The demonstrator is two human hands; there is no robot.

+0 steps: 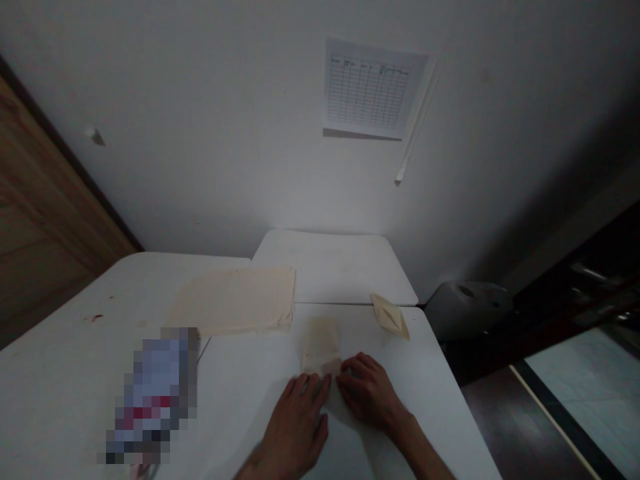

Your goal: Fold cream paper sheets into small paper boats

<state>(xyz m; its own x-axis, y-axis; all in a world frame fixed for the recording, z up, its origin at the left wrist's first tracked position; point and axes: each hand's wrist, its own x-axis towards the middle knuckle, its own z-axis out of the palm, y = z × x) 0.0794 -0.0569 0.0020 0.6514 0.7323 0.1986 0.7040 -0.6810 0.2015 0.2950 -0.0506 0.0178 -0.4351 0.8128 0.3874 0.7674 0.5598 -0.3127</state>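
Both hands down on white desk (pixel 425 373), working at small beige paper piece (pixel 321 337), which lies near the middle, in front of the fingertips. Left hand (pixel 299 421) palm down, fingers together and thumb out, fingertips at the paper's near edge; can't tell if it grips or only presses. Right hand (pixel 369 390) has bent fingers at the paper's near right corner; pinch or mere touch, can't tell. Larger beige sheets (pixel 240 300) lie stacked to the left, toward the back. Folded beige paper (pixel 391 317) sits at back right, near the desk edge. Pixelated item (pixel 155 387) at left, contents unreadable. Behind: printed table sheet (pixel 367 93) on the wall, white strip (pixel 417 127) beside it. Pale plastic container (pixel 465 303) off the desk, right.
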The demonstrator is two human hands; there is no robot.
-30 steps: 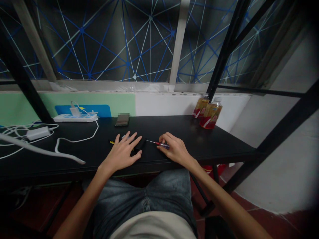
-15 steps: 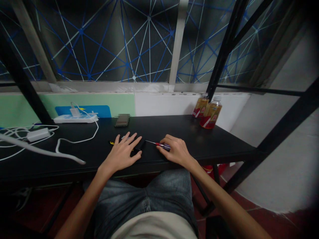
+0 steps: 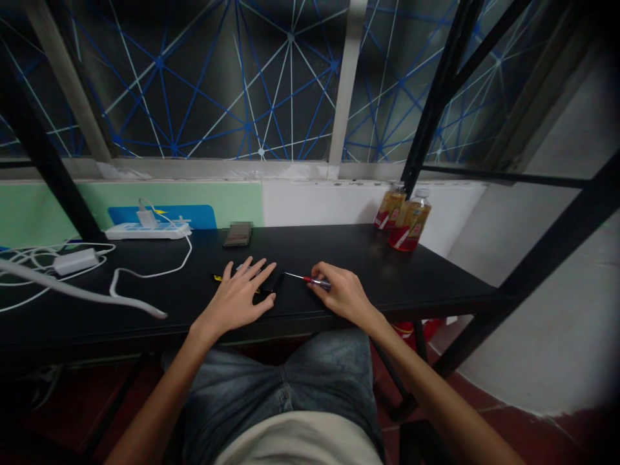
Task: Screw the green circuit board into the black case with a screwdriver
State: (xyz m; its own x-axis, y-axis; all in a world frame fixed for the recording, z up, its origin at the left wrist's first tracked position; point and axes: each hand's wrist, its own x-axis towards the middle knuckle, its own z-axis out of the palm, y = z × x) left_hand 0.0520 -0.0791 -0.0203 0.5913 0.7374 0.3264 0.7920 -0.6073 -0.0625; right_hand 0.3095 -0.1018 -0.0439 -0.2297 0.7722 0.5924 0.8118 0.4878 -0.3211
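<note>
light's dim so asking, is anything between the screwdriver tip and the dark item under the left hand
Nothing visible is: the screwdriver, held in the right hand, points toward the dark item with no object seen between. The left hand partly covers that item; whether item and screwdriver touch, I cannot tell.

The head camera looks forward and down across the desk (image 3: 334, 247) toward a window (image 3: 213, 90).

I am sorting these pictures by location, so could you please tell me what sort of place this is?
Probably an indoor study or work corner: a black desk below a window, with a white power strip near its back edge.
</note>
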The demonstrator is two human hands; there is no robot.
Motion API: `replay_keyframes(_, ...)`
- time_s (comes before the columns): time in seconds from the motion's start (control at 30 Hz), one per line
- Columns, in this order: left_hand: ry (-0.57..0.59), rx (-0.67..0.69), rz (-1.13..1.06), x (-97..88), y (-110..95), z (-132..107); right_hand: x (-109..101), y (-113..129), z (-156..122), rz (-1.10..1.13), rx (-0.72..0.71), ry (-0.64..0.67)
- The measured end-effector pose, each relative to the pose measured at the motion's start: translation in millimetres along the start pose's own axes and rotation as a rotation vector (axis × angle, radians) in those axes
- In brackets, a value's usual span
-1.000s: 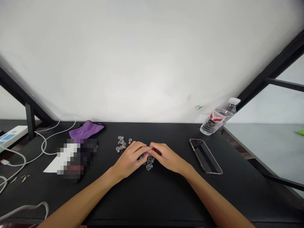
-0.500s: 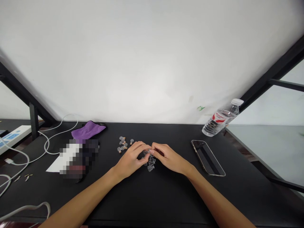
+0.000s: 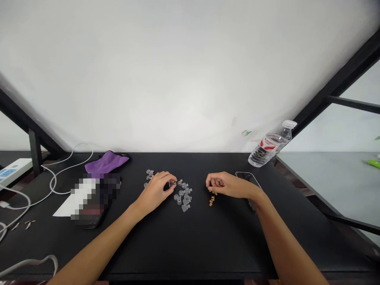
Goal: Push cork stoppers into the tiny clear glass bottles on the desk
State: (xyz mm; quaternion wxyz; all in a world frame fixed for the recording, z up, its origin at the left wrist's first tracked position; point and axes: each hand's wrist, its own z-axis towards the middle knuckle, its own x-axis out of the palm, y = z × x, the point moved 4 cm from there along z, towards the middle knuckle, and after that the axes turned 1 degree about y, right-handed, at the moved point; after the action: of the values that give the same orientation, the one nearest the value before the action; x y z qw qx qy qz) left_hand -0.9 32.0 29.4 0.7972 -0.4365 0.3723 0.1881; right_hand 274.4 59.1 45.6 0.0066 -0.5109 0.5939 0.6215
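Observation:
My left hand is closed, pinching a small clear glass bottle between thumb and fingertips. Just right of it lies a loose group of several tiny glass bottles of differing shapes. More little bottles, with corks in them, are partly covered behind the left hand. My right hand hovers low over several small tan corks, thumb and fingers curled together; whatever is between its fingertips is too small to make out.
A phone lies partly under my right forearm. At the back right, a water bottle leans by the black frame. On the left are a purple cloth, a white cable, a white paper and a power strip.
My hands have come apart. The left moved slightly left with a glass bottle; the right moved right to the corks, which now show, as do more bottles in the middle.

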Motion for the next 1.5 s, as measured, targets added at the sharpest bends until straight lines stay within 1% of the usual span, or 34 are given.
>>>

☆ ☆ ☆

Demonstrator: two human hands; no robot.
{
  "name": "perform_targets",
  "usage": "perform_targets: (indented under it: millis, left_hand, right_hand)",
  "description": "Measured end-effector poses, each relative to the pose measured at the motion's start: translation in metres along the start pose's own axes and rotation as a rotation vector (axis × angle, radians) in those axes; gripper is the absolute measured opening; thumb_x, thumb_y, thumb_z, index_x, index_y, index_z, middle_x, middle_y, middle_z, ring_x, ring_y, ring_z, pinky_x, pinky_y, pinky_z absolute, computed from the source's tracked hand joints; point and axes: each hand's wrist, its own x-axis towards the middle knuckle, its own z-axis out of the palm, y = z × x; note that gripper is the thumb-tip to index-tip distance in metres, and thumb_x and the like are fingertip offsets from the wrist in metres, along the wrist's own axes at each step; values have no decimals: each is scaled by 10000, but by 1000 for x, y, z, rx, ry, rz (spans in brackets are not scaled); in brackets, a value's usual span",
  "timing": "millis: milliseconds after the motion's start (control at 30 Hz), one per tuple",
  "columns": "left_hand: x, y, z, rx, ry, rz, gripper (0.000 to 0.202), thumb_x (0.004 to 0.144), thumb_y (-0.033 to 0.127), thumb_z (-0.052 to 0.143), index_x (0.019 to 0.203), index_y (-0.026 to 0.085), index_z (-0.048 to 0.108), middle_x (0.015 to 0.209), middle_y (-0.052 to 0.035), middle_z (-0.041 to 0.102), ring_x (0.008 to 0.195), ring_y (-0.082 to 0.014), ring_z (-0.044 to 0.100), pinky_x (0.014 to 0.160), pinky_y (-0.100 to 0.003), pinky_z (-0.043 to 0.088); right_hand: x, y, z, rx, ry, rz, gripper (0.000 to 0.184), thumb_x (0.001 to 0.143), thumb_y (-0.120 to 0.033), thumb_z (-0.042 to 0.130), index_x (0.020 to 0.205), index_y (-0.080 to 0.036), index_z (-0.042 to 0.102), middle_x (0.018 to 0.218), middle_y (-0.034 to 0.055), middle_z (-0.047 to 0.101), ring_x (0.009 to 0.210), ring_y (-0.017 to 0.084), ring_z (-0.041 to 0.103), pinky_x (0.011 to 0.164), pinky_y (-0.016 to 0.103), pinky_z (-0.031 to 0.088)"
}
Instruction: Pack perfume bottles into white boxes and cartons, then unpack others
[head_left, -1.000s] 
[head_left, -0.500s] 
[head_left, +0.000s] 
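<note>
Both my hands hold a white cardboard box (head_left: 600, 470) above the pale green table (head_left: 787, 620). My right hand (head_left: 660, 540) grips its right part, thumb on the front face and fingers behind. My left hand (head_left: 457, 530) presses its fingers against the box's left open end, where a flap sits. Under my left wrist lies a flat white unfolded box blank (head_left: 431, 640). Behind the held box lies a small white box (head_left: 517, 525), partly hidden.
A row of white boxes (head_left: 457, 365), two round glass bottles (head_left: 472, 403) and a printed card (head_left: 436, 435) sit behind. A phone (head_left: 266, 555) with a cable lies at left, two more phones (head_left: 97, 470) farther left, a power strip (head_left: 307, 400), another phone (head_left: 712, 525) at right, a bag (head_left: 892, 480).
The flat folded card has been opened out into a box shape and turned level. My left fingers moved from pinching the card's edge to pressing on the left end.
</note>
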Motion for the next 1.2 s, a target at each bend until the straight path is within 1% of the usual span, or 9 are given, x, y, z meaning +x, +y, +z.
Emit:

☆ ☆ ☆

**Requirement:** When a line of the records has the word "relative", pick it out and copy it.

**Your solution:**
- The measured end-effector pose, each relative to the pose measured at the motion's start: translation in millimetres along the start pose's own axes and rotation as a rotation vector (axis × angle, radians) in those axes
  "description": "Measured end-effector poses, each relative to the pose measured at the motion's start: translation in metres along the start pose's own axes and rotation as a rotation vector (axis × angle, radians) in those axes; gripper is the absolute measured opening; thumb_x, thumb_y, thumb_z, index_x, index_y, index_z, middle_x, middle_y, middle_z, ring_x, ring_y, ring_z, pinky_x, pinky_y, pinky_z absolute, computed from the source's tracked hand joints; point and axes: each hand's wrist, its own x-axis towards the middle knuckle, its own z-axis out of the palm, y = z × x; note that gripper is the thumb-tip to index-tip distance in metres, and thumb_x and the like are fingertip offsets from the wrist in metres, along the wrist's own axes at each step; values have no decimals: each is scaled by 10000, but by 1000 for x, y, z, rx, ry, rz (spans in brackets are not scaled); in brackets, a value's usual span",

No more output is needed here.